The East Bay Hills are a major center of earthquakes and landslides due to the nearby major and minor fault zones. Both the East Bay Hills and Mt. Diablo continue to rise 1.5 mm a year, which extrapolates to 1.5 m over 1,000 years assuming constant rate and negligible erosion.

== Ecology ==
Extensive public lands are conserved in the East Bay Hills by the East Bay Municipal Utilities District (EBMUD) and the East Bay Regional Park District. The East Bay Hills have groves of coast redwoods (Sequoia sempervirens), making Alameda and Contra Costa Counties two of only four inland California counties to host these trees. The largest coast redwood tree in the East Bay Hills was reported in 1893 by William P. Gibbons (1812-1897), the American naturalist, physician and founding member of the California Academy of Sciences, who measured the hollow shell of a coast redwood in the Oakland Hills with diameter of 9.9 m at chest height.
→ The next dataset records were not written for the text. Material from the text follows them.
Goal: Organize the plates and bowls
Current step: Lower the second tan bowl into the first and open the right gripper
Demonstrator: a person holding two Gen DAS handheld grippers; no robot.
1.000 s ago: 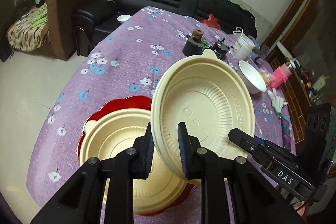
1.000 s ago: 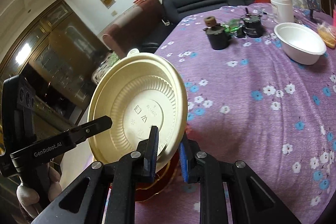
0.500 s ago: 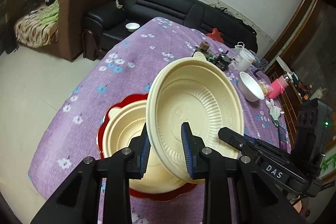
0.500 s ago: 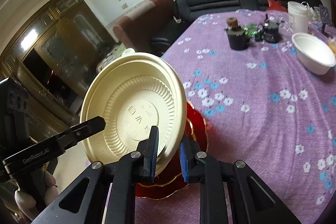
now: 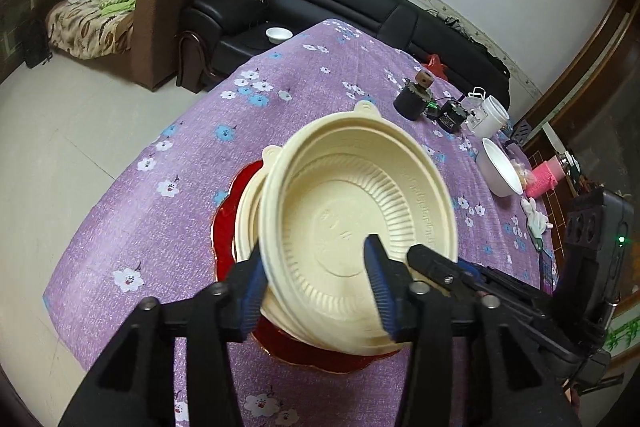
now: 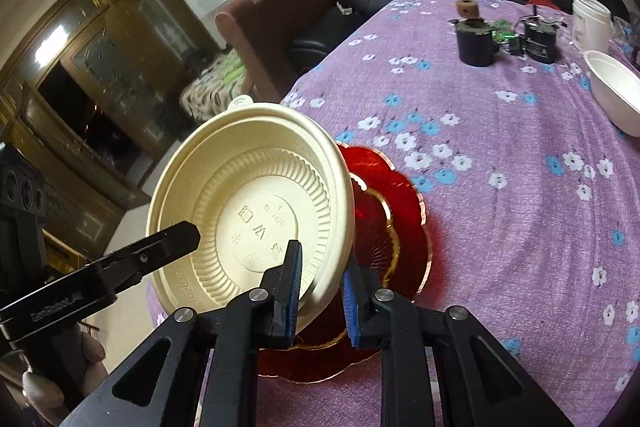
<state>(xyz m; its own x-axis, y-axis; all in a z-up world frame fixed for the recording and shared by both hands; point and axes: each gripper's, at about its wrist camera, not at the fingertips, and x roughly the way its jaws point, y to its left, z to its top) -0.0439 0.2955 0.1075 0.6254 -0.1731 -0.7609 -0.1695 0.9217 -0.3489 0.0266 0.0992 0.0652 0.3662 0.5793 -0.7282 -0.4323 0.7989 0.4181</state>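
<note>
Cream bowl (image 6: 256,203) rim sits between right fingers (image 6: 290,277), left fingers (image 5: 376,279) spread.

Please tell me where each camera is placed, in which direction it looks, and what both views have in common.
Left wrist: on the left gripper, looking along its open fingers over the bowl and table toward the sofa; the right gripper shows at right.
Right wrist: on the right gripper, shut on the bowl's rim, looking across the table toward a cabinet; the left gripper and the hand holding it show at left.
Shared: bowl, red plate, white bowl, sofa.
</note>
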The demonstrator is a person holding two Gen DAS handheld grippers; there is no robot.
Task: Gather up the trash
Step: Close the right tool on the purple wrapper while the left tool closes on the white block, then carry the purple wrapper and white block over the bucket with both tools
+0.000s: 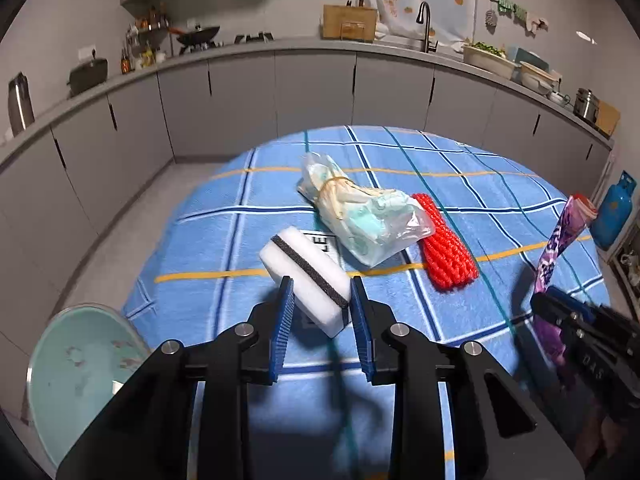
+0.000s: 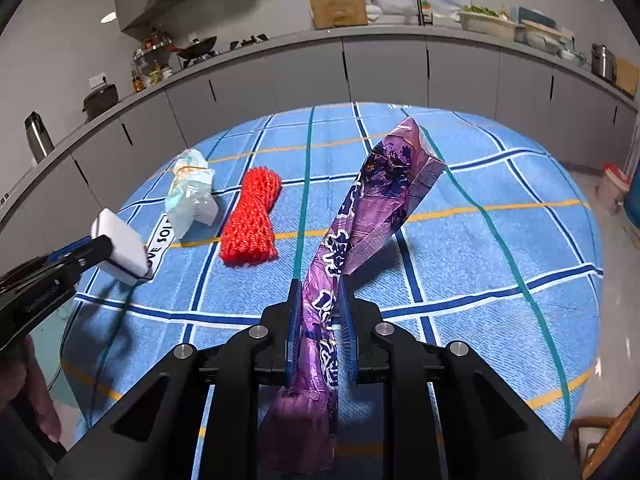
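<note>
Left wrist view: foam block gripped, basin low and to the left

Clenched on a white foam block [image 1: 304,268] with a dark stripe, the left tool [image 1: 320,284], both blue pads pressing the block's near end. Held clear of the surface [image 1: 200,240], long axis running up and to the left, away from the tool. Gripped likewise in the right tool [image 2: 318,284]: a purple wrapper [image 2: 384,188], twisted thin between the pads, its wide end standing up and tilted right over the checked cloth.

Left lying on the surface, side by side and touching: a clear plastic bag [image 1: 360,212] bound with a rubber band, and a red foam net [image 1: 446,248]. Both ahead of the left tool and ahead and to the left of the right one, with long axes running roughly parallel, away from the tools.

Off the surface's near left edge, low beside the left tool: a pale green basin [image 1: 76,376], mouth turned towards the camera. Probably the place for the trash, though hard to say for sure. If so, nearer the left tool by far; well apart from the right one, with the left tool in between. Likely best emptied left first, then right.
</note>
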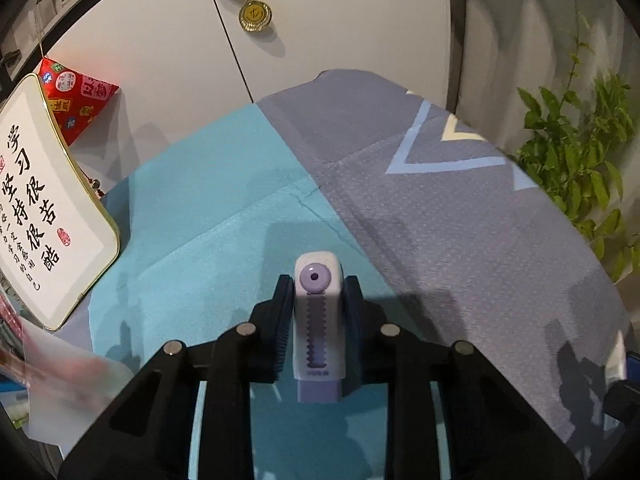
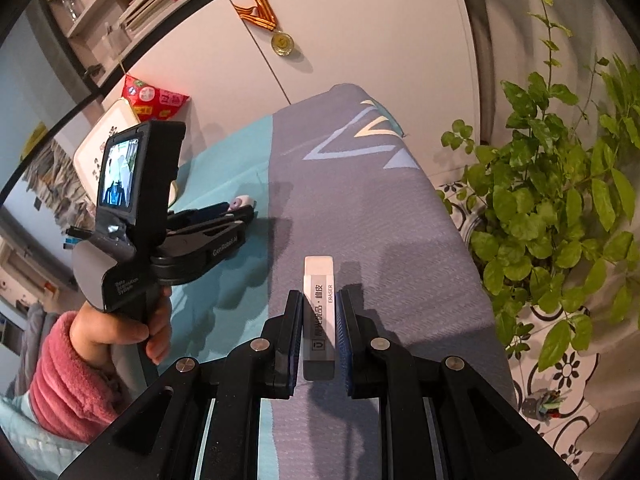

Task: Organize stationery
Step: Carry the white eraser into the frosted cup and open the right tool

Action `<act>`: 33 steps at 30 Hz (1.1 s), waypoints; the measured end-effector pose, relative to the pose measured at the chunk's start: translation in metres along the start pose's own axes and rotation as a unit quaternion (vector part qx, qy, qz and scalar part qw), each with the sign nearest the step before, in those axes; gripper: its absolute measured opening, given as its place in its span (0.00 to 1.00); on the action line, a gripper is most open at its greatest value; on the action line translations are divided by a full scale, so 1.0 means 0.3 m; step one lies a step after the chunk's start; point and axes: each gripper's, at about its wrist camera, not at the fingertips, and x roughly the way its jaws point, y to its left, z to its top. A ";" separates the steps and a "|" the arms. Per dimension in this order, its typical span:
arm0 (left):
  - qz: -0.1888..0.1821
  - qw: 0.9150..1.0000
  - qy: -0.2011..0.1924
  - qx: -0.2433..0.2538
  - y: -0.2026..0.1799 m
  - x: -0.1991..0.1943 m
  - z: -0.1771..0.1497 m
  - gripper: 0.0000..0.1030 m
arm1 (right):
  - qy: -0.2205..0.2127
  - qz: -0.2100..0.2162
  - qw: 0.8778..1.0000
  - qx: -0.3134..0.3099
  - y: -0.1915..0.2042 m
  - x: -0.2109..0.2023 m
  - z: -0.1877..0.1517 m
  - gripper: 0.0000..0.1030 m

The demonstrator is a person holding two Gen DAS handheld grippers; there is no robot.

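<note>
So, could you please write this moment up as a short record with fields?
left tongs: shut on a white and purple eraser, above the teal part of the cloth
right tongs: shut on a white eraser in a grey sleeve printed ERASER, above the grey part of the cloth
left hand: pink sleeve, grips the left handle
wall: medal on a striped ribbon
left edge: framed calligraphy, red packet
right edge: plant
</note>
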 end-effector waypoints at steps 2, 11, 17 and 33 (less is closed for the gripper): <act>-0.005 1.000 -0.011 -0.002 0.004 -0.030 -0.004 0.23 | -0.001 -0.001 1.000 -0.001 0.007 -0.003 -0.001 0.17; -0.038 0.995 -0.087 -0.020 0.063 -0.293 -0.076 0.23 | -0.009 -0.001 0.999 -0.032 0.100 -0.015 0.012 0.17; -0.065 0.988 -0.126 -0.067 0.188 -0.463 -0.191 0.23 | -0.022 0.009 0.998 -0.065 0.215 -0.037 0.014 0.17; -0.029 0.970 -0.171 -0.171 0.501 -0.685 -0.527 0.23 | -0.039 0.083 0.980 -0.178 0.669 -0.044 0.045 0.17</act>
== Wildfire danger in East Bay Hills ==
The East Bay Hills has lost more homes to wildfires than almost all of the high risk Southern California counties combined as of 2000. The Oakland firestorm of 1991 ranked as the state's largest home loss from wildfire. Major increases in fire fuel load from flammable vegetation over the last century continue to increase the wildfire risk as grazed grasslands have yielded to brush and unmaintained pine or eucalyptus. The East Bay Regional Park District is implementing vegetation treatments to reduce fire fuel loads on up to 2280 acres in Contra Costa and Alameda Counties in the East Bay Hills.